Meyer v. Director of Revenue

909 S.W.2d 397, 1995 Mo. App. LEXIS 1850, 1995 WL 672513
CourtMissouri Court of Appeals
DecidedNovember 14, 1995
DocketNo. WD 50677
StatusPublished
Cited by2 cases

This text of 909 S.W.2d 397 (Meyer v. Director of Revenue) is published on Counsel Stack Legal Research, covering Missouri Court of Appeals primary law. Counsel Stack provides free access to over 12 million legal documents including statutes, case law, regulations, and constitutions.

Bluebook
Meyer v. Director of Revenue, 909 S.W.2d 397, 1995 Mo. App. LEXIS 1850, 1995 WL 672513 (Mo. Ct. App. 1995).

Opinion

ELLIS, Judge.

Thomas Eugene Meyer appeals the order of the Jackson County Circuit Court sustaining a 90-day suspension of his driving privilege by the Director of Revenue (“Director”). The judgment is reversed.

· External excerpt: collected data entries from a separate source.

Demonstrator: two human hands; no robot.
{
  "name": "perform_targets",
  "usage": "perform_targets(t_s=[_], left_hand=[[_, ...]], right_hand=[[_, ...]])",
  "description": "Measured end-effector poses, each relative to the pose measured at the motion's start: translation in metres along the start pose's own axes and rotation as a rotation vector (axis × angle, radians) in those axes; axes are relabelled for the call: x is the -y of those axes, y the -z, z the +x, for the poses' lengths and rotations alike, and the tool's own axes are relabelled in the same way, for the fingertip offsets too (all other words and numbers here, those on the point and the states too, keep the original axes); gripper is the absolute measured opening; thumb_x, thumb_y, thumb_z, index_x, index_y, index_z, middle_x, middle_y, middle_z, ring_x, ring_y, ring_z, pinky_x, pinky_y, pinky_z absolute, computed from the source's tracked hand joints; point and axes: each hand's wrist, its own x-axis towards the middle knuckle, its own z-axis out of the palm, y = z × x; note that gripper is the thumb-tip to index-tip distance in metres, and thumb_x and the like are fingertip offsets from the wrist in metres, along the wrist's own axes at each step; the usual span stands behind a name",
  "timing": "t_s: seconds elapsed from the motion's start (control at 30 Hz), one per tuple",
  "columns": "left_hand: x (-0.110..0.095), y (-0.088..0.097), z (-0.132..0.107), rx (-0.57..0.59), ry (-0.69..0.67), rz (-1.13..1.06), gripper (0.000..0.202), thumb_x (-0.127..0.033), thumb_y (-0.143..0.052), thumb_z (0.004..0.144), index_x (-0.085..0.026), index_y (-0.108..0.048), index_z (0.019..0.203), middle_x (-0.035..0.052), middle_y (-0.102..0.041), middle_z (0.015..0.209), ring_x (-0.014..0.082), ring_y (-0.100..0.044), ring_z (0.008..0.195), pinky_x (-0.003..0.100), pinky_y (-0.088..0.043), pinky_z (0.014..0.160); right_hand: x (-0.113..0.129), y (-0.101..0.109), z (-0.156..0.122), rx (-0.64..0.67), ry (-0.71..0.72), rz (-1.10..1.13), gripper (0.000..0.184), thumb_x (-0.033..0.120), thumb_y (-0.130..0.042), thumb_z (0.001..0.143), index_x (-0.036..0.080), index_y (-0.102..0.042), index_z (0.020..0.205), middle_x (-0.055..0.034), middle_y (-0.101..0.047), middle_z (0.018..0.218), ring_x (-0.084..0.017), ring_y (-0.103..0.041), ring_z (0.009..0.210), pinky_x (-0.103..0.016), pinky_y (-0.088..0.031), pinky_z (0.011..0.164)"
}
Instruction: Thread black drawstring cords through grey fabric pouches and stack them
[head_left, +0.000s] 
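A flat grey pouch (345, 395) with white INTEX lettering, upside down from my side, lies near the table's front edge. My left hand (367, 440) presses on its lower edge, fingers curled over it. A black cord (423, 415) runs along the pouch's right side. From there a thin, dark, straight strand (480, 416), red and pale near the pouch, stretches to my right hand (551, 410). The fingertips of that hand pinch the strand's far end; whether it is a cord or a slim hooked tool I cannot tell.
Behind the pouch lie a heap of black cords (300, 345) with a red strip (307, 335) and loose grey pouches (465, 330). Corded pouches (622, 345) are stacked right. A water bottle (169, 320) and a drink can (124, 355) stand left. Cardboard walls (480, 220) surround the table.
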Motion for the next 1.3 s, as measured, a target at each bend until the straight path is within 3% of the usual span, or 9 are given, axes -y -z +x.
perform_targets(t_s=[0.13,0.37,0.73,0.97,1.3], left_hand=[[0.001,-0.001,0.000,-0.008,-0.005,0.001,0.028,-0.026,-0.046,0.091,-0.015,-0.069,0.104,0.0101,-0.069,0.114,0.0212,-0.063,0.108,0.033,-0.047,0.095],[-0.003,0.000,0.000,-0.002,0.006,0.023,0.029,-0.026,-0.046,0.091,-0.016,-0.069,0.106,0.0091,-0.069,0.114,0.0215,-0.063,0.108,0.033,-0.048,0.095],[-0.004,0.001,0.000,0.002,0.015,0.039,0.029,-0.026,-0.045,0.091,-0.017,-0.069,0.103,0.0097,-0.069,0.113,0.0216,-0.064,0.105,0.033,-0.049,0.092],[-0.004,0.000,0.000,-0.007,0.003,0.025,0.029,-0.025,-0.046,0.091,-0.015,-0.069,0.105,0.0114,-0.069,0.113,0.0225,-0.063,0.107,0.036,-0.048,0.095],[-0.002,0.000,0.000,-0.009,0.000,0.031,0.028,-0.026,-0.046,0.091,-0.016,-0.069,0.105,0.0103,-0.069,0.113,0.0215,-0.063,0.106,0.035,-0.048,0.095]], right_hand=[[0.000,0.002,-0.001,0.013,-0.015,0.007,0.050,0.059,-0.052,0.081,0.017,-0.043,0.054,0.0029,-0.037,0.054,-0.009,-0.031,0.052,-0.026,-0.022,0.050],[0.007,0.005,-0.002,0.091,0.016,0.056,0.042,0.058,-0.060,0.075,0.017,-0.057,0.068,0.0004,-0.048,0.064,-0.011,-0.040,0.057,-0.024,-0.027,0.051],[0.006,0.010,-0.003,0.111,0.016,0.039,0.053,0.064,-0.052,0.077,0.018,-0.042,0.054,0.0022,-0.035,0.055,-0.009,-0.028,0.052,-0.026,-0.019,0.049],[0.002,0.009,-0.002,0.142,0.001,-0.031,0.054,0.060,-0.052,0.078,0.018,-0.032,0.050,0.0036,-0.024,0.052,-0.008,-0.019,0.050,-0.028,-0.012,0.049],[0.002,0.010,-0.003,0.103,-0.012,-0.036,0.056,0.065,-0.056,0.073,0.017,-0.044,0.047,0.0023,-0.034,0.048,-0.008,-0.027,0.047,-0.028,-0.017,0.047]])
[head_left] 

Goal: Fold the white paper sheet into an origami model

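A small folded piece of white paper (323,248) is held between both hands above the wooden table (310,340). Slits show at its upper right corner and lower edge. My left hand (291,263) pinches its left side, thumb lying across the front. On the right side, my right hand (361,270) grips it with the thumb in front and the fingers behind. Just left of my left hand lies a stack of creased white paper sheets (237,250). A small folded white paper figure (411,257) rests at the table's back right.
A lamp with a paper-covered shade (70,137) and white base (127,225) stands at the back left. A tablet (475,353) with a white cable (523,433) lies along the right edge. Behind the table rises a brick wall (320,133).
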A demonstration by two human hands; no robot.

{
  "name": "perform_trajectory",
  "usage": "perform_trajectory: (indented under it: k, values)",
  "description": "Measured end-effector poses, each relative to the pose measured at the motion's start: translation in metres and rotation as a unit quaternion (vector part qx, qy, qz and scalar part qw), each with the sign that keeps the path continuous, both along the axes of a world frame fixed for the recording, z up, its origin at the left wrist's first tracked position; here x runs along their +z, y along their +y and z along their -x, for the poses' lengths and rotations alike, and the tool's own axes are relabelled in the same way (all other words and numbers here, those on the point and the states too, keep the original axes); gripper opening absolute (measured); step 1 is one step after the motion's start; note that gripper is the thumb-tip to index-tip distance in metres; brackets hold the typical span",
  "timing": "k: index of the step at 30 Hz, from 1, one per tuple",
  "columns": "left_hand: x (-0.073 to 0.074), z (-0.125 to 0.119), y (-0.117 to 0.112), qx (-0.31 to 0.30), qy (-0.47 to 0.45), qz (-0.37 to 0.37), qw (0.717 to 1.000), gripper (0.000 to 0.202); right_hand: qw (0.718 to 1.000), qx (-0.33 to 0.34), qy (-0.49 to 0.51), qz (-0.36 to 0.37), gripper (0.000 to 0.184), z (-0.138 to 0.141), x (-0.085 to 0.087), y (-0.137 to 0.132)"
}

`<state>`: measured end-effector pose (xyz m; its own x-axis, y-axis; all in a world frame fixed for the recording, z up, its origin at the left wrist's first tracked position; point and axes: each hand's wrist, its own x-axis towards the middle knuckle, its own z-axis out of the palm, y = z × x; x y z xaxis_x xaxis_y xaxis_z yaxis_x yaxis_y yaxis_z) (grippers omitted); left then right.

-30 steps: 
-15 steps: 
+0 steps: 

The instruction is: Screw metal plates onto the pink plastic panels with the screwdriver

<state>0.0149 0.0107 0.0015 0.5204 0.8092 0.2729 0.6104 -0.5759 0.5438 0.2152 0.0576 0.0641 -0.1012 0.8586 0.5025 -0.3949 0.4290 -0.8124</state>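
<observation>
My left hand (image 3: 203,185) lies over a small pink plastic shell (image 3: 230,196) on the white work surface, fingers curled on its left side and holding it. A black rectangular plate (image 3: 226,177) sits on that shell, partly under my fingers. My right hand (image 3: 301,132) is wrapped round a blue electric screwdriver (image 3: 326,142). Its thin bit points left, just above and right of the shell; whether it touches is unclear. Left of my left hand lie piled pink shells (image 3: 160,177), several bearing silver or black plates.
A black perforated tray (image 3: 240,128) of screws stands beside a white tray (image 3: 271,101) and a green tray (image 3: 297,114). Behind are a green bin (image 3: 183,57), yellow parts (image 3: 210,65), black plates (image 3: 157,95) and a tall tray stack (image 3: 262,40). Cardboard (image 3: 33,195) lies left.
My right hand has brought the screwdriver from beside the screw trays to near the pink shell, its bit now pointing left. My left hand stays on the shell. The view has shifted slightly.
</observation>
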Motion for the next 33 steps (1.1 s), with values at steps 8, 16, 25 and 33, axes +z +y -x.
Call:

On or about October 28, 1994, Meyer received notice from the Director that his driver’s license (a commercial driver’s license) would be suspended as a result of excessive point accumulation pursuant to §§ 302.302 and 302.304.1 The Director had assessed Meyer three points for speeding in Nevada on June 21, 1993, two points for speeding in Arkansas on April 13, 1994, and three points for speeding in Mississippi on October 19, 1994. Consequently, he had received eight points within an eighteen month period, making his license subject to suspension under § 302.304.2. Meyer timely filed his appeal of the suspension in the Jackson County Circuit Court pursuant to § 302.311.

The case was submitted to the court on January 27, 1995. Neither party submitted testimonial evidence. Meyer presented to the court what he designated a “Motion in Limine” objecting to the Director’s submission of Exhibit A, which consisted of an affidavit with records regarding Meyer’s out-of-state speeding convictions. The trial court denied the motion and admitted the records. After reviewing the records and statements of counsel, the trial court affirmed the sus[399]*399pension of Meyer’s driver’s license. Meyer appeals this judgment.

In his first point on appeal, Meyer contends the trial court erred in relying on the records of his out-of-state speeding violations because they do not fall under the business records exception to hearsay. He claims the affidavit contained documentation not regularly maintained by the Director in the regular course of business because it contained records of foreign jurisdictions and an affidavit of explanation.

The exhibit about which Meyer complains consisted of Meyer’s driving record, copies of the tickets he received in Mississippi and Arkansas showing conviction or guilty plea entries and dates, and a copy of a computer printout of Meyer’s driving record in Nevada. The exhibit also contained two affidavits. The first affidavit (which was the first page of the exhibit), was a notarized affidavit of Daphne Koepp, the records custodian for the Missouri Department of Revenue, Drivers License Bureau. The second affidavit, made by Robert Ordway, the Operations Manager of the Missouri Department of Revenue, Drivers License Bureau, explained the Nevada computer printout.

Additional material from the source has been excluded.